*Exercise directions*. Within the records below, find each line with the word "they" and copy it out.

*Data*.
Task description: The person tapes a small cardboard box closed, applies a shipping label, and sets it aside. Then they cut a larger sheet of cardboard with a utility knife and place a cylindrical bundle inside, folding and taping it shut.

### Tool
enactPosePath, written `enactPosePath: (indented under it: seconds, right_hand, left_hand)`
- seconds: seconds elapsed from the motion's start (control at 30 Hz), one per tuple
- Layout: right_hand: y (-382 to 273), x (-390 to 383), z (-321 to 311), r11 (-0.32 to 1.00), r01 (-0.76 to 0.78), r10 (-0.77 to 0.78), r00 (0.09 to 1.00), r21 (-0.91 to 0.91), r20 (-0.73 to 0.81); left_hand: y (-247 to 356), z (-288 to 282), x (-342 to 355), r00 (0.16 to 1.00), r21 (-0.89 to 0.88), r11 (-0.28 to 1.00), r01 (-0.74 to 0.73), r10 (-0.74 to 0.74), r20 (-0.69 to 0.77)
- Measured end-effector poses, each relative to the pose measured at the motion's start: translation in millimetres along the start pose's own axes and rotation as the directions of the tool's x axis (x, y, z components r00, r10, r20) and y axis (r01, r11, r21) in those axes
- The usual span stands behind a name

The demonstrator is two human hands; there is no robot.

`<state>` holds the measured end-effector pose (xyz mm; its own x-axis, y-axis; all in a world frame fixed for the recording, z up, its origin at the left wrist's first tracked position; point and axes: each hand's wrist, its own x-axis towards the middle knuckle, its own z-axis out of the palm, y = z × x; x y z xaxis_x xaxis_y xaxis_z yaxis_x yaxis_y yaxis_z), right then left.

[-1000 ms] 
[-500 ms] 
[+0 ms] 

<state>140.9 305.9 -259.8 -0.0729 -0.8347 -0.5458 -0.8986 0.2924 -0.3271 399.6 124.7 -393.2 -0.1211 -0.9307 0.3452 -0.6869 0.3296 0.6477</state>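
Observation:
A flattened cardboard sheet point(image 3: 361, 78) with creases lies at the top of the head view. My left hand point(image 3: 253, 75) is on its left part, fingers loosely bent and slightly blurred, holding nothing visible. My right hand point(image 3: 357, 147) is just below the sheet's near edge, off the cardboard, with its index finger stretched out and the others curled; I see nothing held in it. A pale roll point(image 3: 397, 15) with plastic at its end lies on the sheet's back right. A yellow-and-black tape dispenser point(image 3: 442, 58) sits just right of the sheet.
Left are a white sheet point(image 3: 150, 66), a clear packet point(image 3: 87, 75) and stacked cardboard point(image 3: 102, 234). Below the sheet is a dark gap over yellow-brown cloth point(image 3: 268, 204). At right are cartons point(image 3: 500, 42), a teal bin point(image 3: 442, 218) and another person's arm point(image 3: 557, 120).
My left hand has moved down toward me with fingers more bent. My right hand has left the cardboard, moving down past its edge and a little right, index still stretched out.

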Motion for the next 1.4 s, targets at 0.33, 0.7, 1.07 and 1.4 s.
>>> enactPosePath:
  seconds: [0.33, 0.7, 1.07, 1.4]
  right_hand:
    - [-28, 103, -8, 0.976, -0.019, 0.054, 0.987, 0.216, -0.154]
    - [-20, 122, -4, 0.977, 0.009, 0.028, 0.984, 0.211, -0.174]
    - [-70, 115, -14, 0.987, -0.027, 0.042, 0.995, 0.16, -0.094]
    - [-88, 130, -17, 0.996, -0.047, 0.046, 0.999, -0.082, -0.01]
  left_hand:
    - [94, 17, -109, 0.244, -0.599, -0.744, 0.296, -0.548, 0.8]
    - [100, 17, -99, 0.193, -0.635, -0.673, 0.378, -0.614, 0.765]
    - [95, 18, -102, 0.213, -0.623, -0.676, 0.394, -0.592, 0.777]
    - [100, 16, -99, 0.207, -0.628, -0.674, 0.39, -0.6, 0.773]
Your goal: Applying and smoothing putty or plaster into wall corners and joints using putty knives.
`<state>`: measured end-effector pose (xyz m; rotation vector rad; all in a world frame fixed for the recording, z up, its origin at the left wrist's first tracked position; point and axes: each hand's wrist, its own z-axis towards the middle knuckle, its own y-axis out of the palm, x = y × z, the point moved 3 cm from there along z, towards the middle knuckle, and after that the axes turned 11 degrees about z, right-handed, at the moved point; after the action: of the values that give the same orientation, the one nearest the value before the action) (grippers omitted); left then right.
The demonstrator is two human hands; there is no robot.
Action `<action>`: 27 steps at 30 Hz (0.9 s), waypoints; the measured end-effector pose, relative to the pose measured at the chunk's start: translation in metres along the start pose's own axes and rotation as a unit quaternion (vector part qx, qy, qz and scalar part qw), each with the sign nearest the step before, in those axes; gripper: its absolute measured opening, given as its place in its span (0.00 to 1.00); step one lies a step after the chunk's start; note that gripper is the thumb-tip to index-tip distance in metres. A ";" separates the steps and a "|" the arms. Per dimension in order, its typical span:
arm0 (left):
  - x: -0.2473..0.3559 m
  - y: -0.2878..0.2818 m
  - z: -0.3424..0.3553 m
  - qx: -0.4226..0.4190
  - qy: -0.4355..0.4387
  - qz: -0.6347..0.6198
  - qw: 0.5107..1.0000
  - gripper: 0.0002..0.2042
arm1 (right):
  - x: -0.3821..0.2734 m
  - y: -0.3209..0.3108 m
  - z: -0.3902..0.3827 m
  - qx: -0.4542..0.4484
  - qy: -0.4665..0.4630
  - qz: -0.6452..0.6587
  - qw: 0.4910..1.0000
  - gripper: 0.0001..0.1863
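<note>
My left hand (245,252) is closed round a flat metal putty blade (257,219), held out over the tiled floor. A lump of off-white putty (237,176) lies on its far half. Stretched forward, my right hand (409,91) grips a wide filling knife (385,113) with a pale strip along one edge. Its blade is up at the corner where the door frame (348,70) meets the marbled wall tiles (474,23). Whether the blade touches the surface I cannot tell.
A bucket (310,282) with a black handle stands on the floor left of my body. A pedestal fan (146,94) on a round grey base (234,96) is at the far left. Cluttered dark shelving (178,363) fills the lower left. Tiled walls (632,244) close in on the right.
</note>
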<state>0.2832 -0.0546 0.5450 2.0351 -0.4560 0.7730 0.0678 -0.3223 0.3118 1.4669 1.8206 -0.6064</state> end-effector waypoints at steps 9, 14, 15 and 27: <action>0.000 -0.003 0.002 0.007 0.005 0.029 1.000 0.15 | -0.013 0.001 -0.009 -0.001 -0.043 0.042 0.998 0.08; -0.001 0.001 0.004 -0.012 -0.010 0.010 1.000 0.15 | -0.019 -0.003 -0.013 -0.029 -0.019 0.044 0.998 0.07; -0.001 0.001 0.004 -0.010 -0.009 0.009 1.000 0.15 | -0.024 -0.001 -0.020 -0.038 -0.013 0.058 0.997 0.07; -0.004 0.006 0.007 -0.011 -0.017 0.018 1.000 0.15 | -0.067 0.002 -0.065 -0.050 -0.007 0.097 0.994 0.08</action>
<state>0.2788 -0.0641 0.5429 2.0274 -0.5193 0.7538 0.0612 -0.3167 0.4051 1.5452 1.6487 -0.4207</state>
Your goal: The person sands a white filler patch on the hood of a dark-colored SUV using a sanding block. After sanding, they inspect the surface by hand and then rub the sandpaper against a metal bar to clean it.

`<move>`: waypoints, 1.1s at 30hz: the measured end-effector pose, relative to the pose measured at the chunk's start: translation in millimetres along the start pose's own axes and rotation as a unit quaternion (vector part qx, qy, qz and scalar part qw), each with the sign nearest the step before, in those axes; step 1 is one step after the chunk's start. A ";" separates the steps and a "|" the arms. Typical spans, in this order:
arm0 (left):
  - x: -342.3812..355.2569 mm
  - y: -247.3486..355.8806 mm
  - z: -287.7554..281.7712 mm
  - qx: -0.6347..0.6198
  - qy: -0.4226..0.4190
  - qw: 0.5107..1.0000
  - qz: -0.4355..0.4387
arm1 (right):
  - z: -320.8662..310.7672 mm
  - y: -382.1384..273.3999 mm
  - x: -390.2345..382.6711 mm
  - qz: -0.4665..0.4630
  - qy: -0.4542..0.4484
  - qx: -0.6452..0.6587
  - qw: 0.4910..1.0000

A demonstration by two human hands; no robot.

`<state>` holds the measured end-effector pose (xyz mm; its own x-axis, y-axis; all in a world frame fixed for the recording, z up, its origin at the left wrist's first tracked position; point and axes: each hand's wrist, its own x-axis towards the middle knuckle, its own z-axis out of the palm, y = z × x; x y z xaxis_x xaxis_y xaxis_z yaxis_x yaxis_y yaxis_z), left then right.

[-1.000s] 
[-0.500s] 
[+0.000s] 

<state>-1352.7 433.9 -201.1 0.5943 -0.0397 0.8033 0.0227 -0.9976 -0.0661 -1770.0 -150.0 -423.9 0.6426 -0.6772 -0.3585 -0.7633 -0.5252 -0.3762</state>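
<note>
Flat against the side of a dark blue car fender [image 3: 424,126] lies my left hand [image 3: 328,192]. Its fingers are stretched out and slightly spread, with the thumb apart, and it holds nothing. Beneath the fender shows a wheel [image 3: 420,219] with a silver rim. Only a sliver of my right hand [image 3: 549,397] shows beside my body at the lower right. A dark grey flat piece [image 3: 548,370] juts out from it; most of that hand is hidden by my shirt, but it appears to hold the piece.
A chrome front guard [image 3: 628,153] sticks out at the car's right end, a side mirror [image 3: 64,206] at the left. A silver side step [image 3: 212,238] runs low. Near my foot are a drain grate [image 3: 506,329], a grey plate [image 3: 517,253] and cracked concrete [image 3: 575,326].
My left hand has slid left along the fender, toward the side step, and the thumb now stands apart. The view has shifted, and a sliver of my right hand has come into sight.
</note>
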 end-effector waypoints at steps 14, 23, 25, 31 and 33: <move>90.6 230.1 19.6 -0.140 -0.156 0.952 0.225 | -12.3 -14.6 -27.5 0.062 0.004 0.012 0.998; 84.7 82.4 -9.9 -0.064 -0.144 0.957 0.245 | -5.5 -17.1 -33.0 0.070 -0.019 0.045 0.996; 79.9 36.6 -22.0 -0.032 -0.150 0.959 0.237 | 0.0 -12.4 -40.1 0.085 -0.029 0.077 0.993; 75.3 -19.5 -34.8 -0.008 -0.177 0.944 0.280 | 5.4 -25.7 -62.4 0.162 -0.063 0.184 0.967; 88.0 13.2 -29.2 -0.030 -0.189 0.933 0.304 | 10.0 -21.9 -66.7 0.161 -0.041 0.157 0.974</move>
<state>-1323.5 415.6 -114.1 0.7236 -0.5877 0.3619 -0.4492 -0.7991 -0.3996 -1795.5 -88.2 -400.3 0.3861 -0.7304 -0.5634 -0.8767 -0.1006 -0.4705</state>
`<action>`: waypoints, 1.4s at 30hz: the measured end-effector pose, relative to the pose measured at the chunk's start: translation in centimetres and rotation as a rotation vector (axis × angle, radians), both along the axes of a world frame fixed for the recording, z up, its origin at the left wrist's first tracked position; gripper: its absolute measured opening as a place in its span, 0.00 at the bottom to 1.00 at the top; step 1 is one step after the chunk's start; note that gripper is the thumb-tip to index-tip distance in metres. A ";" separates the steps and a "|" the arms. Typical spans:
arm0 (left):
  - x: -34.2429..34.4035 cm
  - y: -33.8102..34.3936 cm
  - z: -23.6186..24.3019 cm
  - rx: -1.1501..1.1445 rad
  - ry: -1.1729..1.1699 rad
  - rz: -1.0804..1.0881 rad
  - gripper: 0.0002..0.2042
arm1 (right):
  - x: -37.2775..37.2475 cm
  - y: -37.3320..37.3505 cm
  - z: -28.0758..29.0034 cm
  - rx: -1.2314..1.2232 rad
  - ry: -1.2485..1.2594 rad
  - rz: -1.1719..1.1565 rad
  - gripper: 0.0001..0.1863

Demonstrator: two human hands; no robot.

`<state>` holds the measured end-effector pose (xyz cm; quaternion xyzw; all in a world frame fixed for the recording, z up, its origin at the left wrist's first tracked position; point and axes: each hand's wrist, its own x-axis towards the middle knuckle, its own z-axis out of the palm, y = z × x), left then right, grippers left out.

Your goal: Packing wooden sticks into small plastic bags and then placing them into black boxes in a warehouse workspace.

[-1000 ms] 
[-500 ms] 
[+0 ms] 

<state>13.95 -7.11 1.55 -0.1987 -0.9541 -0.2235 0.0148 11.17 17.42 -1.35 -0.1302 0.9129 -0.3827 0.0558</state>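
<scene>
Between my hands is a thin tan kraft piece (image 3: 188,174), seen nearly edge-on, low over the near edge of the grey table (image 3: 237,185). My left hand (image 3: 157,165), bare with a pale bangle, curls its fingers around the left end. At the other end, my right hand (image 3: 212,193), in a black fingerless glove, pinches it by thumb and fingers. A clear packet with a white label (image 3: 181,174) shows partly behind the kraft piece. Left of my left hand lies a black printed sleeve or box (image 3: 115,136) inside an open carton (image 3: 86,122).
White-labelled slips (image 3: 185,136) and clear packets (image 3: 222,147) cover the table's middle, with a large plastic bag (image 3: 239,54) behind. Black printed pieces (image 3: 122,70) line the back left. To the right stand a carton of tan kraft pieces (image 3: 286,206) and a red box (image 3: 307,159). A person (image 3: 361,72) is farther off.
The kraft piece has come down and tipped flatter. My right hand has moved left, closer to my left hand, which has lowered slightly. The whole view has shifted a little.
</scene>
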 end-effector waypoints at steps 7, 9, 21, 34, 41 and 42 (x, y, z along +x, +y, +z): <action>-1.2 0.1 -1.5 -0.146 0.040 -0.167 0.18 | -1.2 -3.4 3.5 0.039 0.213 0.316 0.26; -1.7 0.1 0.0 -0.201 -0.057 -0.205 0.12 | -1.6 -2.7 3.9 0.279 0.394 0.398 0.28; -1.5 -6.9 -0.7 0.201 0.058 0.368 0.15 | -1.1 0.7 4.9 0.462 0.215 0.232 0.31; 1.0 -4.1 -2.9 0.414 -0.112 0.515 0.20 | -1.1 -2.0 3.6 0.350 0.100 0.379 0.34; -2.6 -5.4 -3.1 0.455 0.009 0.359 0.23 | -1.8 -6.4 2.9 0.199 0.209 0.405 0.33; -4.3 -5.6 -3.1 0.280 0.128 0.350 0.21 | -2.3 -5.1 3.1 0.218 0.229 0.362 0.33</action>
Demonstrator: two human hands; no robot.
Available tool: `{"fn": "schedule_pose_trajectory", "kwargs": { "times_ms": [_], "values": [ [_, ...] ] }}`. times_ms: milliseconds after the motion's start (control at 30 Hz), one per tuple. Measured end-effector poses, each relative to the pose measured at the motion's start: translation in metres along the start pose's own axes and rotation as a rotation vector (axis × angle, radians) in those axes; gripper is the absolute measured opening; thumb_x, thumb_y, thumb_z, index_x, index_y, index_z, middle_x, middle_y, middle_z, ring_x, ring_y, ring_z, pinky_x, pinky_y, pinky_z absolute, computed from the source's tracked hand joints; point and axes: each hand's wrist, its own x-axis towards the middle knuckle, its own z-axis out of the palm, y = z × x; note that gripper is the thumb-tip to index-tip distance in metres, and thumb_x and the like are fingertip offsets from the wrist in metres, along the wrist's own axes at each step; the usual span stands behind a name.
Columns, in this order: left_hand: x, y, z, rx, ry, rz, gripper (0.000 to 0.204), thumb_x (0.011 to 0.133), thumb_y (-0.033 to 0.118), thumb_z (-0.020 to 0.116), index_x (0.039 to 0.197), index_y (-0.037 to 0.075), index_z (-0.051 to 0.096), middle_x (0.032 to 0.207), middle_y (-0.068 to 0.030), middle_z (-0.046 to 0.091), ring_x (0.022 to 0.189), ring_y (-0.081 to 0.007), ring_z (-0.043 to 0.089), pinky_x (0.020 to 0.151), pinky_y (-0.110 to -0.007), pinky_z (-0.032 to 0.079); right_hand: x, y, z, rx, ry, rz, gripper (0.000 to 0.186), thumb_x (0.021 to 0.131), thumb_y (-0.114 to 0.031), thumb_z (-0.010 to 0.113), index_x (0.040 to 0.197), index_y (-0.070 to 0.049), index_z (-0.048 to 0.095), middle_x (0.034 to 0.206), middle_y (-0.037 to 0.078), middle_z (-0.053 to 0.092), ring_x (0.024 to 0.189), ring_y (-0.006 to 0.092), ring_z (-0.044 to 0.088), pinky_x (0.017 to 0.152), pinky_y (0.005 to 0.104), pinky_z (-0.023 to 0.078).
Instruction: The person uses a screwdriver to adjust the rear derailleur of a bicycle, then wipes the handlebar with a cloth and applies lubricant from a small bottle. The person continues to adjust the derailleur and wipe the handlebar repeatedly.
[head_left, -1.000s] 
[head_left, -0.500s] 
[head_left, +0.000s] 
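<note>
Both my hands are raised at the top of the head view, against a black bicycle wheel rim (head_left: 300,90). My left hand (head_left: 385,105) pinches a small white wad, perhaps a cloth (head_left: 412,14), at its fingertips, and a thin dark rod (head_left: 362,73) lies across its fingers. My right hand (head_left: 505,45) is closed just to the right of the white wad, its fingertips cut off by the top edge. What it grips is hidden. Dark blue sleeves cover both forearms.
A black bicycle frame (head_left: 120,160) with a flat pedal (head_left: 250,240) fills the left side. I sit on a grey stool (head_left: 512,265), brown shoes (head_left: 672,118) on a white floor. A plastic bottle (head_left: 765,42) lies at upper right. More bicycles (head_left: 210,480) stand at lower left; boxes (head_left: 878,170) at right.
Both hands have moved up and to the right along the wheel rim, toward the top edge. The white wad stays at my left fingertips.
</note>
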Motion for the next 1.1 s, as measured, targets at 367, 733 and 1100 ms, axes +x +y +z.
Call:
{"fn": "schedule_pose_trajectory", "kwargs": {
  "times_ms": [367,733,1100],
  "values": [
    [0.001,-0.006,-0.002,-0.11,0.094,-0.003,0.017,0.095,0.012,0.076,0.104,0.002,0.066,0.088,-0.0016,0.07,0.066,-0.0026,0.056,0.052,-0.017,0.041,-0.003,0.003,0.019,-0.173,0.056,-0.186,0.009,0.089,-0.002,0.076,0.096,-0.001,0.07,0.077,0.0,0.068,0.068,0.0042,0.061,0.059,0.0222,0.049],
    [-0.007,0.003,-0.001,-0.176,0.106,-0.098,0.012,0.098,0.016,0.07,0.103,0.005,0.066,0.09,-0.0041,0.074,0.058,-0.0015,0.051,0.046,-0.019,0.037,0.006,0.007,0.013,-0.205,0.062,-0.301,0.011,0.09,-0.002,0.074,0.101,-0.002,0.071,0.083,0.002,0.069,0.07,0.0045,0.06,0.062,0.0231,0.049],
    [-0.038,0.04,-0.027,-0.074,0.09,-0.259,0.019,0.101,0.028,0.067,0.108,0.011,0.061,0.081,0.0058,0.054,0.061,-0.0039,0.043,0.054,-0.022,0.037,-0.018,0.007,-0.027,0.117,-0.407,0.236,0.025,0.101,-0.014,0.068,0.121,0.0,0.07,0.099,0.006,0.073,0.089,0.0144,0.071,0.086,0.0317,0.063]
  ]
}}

*Reply*.
Task description: The person tapes a small cardboard box closed, applies a shipping label, and sets it aside. Then they cut a larger sheet of cardboard with a utility knife and place a cylindrical bundle inside, folding and taping it shut.
Your goal: The person sands a white filler patch on the hood of a dark-colored SUV using a sanding block. After sanding, they inspect the surface by hand and then rub the sandpaper against a metal bar to clean it.

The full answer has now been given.